Implemented in 1994, this regional conservation framework for protecting and recovering damaged forest ecosystems in California, Oregon and Washington has proven popular and effective. The plan quelled controversy at the time, providing safeguards for endangered wildlife such as the marbled murrelet and northern spotted owl, while at the same time allowing for continued and substantial timber production.
As a result, landscapes heavily damaged by more than a century of rapacious logging have come a long way toward recovery.
But the U.S. Forest Service has recently unveiled its proposed amendments to the plan. In short, they would be disastrous.
To justify an effective doubling or even tripling of current timber extraction volumes under the plan the Forest Service relies heavily on exploiting the public's fear of wildfire. Studies have shown that removal of larger, older trees promotes wildfire conditions by heating up and drying out the forest microclimate.
The agency's proposals would newly expose over 800,000 acres of mature forests to commercial logging. A more-effective approach to wildfire would direct scarce public resources to home-hardening and managing the interface between wildlands and communities.
The agency's proposed plan revisions would open up new loopholes in existing protections for wildlife and water. Instead of taking this opportunity to expand protected habitat, needed if dwindling species are to recover, the agency's revisions would tread water with existing inadequate protections, or outright weaken them through ramped-up logging.
The dramatic increase in logging proposed by the agency would occur across an even smaller footprint than the original Northwest Forest Plan, as the federal Bureau of Land Management has removed all of its 2.6 million acres of western Oregon forest lands from the protective management framework. In other words, all the adverse impacts associated with commercial logging—road-building, sediment delivery to streams, loss of carbon storage, disturbance and degradation of species habitat—would be even more concentrated on the national forests remaining within the plan's scope.
Further, the Forest Service appears to be using tribal engagement in forest management as a wedge issue to divide conservationists from their tribal allies. Regrettably absent from the initial plan, tribal engagement is very much needed but should be approached apart from, not linked inextricably to, the damaging resource-extraction schemes the Forest Service wants in the plan.

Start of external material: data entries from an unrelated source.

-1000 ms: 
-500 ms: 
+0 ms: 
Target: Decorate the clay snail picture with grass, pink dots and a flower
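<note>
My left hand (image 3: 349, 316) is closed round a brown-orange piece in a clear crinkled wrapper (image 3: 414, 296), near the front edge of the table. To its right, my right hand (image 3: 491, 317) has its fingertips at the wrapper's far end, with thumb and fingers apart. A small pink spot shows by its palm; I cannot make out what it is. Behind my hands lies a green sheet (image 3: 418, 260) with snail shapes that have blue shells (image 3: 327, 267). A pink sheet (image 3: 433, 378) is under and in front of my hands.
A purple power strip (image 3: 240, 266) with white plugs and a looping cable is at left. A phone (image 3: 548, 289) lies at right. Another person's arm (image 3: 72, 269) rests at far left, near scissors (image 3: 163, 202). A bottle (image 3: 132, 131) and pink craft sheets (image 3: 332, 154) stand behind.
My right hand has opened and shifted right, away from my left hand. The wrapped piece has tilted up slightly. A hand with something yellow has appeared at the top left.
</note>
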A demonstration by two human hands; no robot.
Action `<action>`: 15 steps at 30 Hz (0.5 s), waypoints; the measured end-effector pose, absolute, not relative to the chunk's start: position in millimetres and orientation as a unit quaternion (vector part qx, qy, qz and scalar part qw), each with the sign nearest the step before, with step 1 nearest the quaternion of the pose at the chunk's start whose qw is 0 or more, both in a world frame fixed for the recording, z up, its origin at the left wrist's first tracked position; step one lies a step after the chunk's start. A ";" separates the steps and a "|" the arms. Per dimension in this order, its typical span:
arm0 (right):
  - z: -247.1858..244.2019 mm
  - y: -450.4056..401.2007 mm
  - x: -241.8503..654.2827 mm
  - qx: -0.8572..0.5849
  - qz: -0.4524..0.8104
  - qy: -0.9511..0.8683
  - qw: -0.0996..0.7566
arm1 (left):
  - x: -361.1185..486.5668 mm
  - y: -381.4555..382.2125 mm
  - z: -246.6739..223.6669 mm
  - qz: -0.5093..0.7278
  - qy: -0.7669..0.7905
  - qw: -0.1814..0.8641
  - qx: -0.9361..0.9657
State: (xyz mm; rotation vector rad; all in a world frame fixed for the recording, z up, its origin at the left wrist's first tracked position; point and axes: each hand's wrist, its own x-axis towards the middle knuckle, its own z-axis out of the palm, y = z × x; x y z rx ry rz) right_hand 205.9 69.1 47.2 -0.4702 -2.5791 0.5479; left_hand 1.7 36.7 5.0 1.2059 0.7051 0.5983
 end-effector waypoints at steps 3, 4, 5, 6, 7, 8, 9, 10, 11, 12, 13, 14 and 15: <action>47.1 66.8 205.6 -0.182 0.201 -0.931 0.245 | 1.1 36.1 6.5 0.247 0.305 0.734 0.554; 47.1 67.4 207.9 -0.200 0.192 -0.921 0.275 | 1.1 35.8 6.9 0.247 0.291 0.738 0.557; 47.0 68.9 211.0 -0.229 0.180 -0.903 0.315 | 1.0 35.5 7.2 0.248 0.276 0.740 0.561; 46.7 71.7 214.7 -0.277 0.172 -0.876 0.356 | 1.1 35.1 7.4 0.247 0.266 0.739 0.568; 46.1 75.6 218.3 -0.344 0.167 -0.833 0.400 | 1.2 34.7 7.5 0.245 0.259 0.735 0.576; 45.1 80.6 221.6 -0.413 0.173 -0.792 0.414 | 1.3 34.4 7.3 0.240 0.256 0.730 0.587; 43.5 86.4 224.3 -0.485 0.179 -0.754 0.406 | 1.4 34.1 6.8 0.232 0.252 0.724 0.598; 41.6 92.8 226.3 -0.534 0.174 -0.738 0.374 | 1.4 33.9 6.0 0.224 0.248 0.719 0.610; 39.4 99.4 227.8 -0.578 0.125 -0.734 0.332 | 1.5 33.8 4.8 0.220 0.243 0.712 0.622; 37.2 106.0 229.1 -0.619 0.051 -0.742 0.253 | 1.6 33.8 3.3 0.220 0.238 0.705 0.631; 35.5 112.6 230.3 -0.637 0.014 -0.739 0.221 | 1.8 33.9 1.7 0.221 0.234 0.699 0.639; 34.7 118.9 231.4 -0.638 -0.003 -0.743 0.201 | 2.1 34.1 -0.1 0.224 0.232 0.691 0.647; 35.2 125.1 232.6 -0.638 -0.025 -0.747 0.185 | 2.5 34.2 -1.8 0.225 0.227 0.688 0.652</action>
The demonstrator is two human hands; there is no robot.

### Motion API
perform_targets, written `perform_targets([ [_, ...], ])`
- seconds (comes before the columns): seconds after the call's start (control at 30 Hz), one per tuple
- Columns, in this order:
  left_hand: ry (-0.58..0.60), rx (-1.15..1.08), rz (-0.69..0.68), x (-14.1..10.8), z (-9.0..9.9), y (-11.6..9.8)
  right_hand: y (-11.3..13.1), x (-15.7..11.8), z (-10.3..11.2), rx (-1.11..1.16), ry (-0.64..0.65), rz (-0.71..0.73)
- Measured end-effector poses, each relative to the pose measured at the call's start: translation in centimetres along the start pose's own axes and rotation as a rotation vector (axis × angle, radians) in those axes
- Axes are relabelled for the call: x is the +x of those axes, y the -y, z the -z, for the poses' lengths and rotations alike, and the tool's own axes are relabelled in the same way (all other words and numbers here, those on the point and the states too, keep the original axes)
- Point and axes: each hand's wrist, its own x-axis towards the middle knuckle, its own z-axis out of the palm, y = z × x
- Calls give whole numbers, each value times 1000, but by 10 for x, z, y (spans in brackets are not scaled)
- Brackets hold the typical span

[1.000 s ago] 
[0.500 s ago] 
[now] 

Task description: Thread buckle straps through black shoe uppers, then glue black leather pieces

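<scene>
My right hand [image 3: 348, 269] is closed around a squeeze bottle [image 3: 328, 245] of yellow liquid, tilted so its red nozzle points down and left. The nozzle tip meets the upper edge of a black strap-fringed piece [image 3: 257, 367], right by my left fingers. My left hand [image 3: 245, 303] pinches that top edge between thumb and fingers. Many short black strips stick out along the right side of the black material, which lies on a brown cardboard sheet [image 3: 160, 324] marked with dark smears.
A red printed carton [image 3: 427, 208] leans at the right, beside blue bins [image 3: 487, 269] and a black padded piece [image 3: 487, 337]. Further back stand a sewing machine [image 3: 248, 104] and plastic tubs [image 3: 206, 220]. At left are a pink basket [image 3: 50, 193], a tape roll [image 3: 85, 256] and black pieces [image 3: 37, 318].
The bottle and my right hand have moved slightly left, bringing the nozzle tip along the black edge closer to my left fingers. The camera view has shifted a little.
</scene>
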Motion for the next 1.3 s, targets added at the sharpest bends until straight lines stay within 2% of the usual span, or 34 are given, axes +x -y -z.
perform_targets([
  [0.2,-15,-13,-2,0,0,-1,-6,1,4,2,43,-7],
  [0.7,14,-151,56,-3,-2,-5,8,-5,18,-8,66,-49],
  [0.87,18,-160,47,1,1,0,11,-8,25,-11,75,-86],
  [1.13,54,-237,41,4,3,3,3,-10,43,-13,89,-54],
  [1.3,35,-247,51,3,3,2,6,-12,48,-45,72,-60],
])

Worldwide, humanity confronts twin crises of climate and species extinction. This makes protection and recruitment of mature and old-growth forests more important than ever before. Thus one of the most impactful steps conceivable to address both of these crises would be to uphold and strengthen the Northwest Forest Plan's conservation elements.
I strongly oppose any effort to significantly expand commercial logging in mature and old-growth forests across the Pacific Northwest. Any changes to the Northwest Forest Plan that weaken core protections for mature and old-growth forests and the water quality, wildlife habitat, and carbon storage values they provide should not move forward.
Thank you.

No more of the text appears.